(What you are asked to do): In the listing below, find every line with the string "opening" and pull it out.

:: Information shown

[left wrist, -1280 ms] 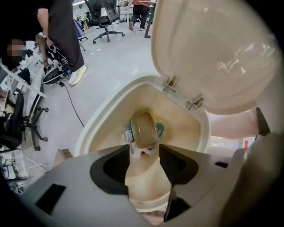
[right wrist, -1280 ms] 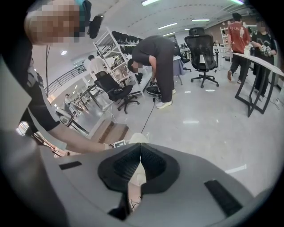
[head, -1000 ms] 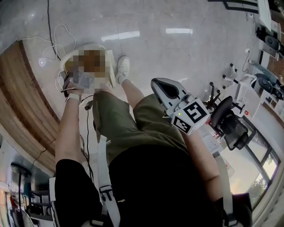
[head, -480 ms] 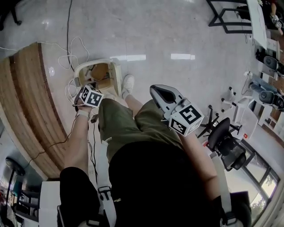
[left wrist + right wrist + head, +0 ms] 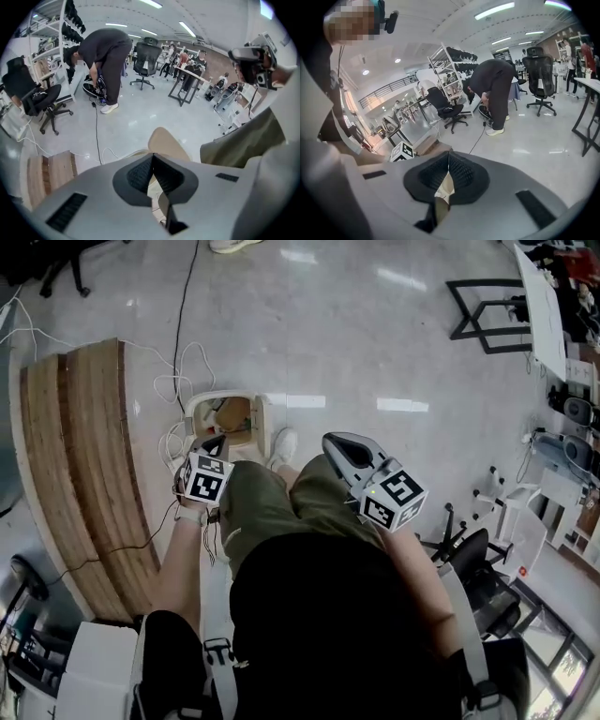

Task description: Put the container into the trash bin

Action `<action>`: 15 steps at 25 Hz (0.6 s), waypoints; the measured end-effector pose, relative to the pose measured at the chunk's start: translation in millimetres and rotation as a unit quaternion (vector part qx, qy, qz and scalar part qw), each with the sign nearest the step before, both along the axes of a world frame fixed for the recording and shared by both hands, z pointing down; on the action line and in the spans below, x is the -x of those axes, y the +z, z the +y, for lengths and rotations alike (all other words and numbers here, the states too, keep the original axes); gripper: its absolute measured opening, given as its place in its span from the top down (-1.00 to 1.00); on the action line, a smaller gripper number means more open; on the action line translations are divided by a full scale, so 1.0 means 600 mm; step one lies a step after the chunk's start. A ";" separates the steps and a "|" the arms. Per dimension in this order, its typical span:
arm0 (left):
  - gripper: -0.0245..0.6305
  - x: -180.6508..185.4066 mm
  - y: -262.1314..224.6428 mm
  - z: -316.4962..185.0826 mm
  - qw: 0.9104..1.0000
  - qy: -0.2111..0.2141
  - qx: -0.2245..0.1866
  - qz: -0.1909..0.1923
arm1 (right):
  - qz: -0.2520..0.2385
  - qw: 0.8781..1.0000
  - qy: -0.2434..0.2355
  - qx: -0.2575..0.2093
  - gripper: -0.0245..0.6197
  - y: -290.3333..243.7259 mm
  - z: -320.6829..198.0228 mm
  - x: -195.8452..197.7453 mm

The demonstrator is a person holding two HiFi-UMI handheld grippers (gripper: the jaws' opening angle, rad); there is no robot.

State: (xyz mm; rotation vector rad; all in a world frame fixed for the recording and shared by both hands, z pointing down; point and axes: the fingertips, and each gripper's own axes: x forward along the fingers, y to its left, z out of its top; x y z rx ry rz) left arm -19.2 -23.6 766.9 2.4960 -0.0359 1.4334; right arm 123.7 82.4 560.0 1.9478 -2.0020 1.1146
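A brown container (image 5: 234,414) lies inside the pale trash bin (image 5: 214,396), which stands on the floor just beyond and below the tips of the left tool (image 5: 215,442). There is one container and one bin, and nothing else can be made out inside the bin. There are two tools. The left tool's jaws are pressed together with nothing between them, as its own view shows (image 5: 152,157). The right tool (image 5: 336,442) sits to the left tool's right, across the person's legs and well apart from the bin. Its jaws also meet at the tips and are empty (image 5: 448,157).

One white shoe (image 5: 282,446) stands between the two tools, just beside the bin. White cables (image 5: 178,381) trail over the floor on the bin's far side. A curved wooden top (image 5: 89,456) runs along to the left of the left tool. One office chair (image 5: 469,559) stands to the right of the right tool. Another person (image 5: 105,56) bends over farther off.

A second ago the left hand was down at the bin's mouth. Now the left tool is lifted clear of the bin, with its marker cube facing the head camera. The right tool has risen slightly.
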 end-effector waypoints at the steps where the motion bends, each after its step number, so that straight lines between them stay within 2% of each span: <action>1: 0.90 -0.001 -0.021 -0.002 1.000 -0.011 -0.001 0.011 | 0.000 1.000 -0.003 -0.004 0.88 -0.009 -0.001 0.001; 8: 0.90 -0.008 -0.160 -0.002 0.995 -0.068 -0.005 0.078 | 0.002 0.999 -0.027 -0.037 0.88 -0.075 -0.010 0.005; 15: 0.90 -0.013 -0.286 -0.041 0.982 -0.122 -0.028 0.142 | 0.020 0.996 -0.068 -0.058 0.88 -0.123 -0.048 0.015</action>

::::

(Written answer):
Action `<action>`: 15 steps at 25 Hz (0.6 s), waypoints; the measured end-effector pose, relative to the pose measured at the chunk's start: translation in millimetres and rotation as a unit quaternion (vector part qx, qy, qz and scalar part qw), each with the sign nearest the step before, both along the axes of a world frame fixed for the recording and shared by both hands, z pointing down; on the action line and in the spans below, x is the -x of those axes, y the +z, z the +y, for lengths and rotations alike (all other words and numbers here, the states too, keep the original axes); gripper: its absolute measured opening, given as its place in its span from the top down (-1.00 to 1.00); on the action line, a smaller gripper number means more open; on the action line translations are divided by a full scale, so 1.0 means 600 mm; step one lies a step after the chunk's start. A ";" separates the steps and a "|" the arms. Per dimension in this order, its typical span:
The demonstrator is a person holding two HiFi-UMI handheld grippers (gripper: the jaws' opening angle, rad); there is no robot.

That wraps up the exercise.